If you’re travelling with young children, or you simply want the gentlest, safest swimming in Sri Lanka, Passikudah is the answer. The bay here is protected by an offshore reef that flattens the sea into a wide, shallow, bath-warm lagoon — so shallow that you can wade out a kilometre from the shore and still be barely waist-deep, with no waves and no currents to speak of. Backed by a clean crescent of white sand and a row of beach resorts, it’s the kind of place where parents can actually relax and beginners can paddle in confidence. There’s nowhere calmer on the island’s coasts.
Passikudah’s recent story is part of what makes it special. This stretch of the east coast was off-limits for decades during the civil war, and it’s only since around 2010 that it has reopened and been rebuilt for tourism — which is why the beach is lined with smart, relatively new resorts rather than the older, more weathered places you find on the south coast. Names like Uga Bay, Maalu Maalu, Amaya and Anilana sit right on the sand here, giving the bay a polished, resort feel that suits families, couples and honeymooners looking to do very little for a few days. Next door, quieter Kalkudah offers a longer, emptier beach for those who want even less company.

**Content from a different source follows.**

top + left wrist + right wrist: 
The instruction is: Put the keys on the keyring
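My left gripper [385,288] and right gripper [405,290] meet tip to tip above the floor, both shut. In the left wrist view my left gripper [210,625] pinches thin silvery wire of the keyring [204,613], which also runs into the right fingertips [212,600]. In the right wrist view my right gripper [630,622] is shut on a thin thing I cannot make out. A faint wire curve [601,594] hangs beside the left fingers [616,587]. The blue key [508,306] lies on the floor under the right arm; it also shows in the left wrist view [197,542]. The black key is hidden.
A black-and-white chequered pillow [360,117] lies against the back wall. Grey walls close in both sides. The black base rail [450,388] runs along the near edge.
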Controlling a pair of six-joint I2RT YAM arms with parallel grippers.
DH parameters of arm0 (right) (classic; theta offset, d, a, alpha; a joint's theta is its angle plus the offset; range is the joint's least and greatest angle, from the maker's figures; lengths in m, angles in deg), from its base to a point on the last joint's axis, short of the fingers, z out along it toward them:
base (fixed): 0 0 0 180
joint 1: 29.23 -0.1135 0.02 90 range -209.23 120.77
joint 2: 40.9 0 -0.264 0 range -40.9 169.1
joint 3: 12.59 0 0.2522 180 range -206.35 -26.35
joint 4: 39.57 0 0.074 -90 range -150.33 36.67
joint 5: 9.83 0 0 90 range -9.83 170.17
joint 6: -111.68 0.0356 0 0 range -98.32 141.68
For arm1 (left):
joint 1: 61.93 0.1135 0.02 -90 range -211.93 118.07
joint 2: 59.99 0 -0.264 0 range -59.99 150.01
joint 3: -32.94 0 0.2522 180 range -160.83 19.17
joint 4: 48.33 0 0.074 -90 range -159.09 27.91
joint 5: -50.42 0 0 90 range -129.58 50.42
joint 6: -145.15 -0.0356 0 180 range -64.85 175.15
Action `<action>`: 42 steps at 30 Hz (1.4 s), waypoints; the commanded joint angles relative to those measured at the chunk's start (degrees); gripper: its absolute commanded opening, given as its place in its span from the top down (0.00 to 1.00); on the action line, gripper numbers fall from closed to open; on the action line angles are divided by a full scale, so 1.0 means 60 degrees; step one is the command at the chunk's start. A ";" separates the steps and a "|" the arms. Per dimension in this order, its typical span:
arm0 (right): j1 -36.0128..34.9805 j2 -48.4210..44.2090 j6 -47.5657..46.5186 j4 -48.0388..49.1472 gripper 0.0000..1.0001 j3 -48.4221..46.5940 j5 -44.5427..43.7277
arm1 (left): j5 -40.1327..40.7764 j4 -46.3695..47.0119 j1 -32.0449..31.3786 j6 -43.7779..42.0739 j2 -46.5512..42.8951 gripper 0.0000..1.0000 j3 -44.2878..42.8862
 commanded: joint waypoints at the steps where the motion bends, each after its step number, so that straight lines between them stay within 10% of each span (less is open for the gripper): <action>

The neighbouring town of Batticaloa, about half an hour south, gives the area its depth and its history. “Batti” is a town of lagoons, threaded by waterways and bridges, and the gentlest way to see it is from the water — a kayak or stand-up paddleboard through the calm lagoon at dawn or dusk, past fishing boats and birdlife. The town’s Dutch fort, built in the seventeenth century, is one of the oldest and most intact colonial forts in the country, and like much of the east, Batticaloa carries the imprint of four colonial powers and a mix of Tamil, Muslim and Sinhalese life.
Batticaloa also has one of Sri Lanka’s most charming mysteries: the singing fish. On still nights, particularly around the full moon, a faint musical humming is said to rise from the Batticaloa lagoon near the old Kallady bridge — a sound locals have attributed for generations to “singing fish.” Whatever its true source, going out to listen for it on a quiet, moonlit night is a lovely, low-key thing to do, and exactly the kind of local lore I enjoy sharing as we go.

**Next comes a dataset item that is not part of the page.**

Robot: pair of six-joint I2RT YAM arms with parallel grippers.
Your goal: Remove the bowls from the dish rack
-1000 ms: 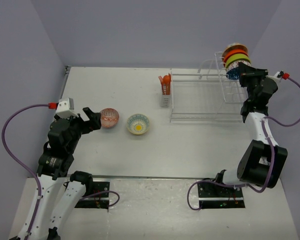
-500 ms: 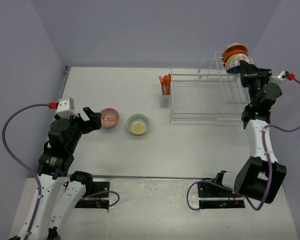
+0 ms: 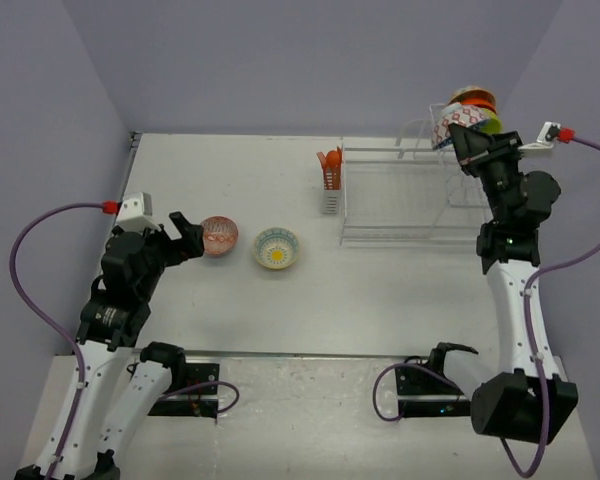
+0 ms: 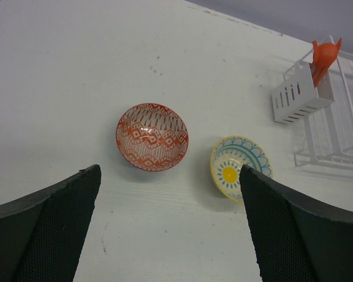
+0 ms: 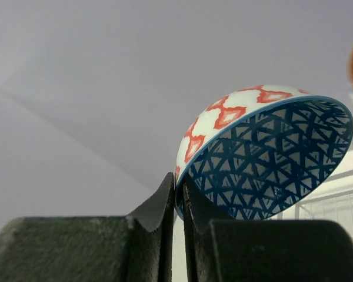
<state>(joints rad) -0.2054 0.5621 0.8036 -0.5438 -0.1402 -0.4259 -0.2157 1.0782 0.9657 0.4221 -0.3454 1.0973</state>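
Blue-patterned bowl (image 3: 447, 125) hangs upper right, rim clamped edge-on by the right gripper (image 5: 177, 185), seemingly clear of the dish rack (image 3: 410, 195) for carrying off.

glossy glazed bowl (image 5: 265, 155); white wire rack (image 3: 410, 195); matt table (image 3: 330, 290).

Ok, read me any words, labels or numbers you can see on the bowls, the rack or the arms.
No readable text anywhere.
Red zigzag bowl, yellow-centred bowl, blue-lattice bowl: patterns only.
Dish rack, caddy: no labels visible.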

Beyond the beach and the lagoons, the east coast around Passikudah is a good base for gentle exploring. The bay itself is calm enough for easy snorkelling and beginner watersports, and there are quiet stretches of coast in either direction for those who want to find their own patch of empty sand. It’s an unhurried region — less about ticking off sights than about slowing right down — which is precisely why it works so well at the start or end of a longer east-coast trip, or as a restful counterpoint to the busier inland touring.
The location is convenient, too. Passikudah sits within reach of the Cultural Triangle — Polonnaruwa, the great medieval capital, is an easy day trip inland, around a couple of hours away — so you can combine the calm of the east coast with the ancient cities without long, tiring drives. That pairing of ruins and reef makes for a relaxed, varied week, and it’s a route I run often for families who want culture and beach without wearing everyone out on the road.
The calm, clear water makes Passikudah a gentle place to try the sea in other ways, too — easy snorkelling over the reef, a first stand-up paddleboard, or simply long, floating swims with no waves to fight. Several of the resorts have spas, so the bay doubles nicely as a low-key wellness stop, and the flat, warm lagoon is as forgiving for a nervous first-time snorkeller as it is for a toddler’s first paddle.
From the driver’s seat: like the rest of the east, Passikudah is at its best from about May to September; the monsoon arrives around October and many of the resorts wind down for the wet months, so the timing is the opposite of the south. The shallow bay is genuinely one of the safest swims in the country for children, but always keep an eye on little ones near the water all the same. Tell me you want easy beach days for the family with a bit of history within reach, and the east coast around Passikudah is very often where I’ll send you.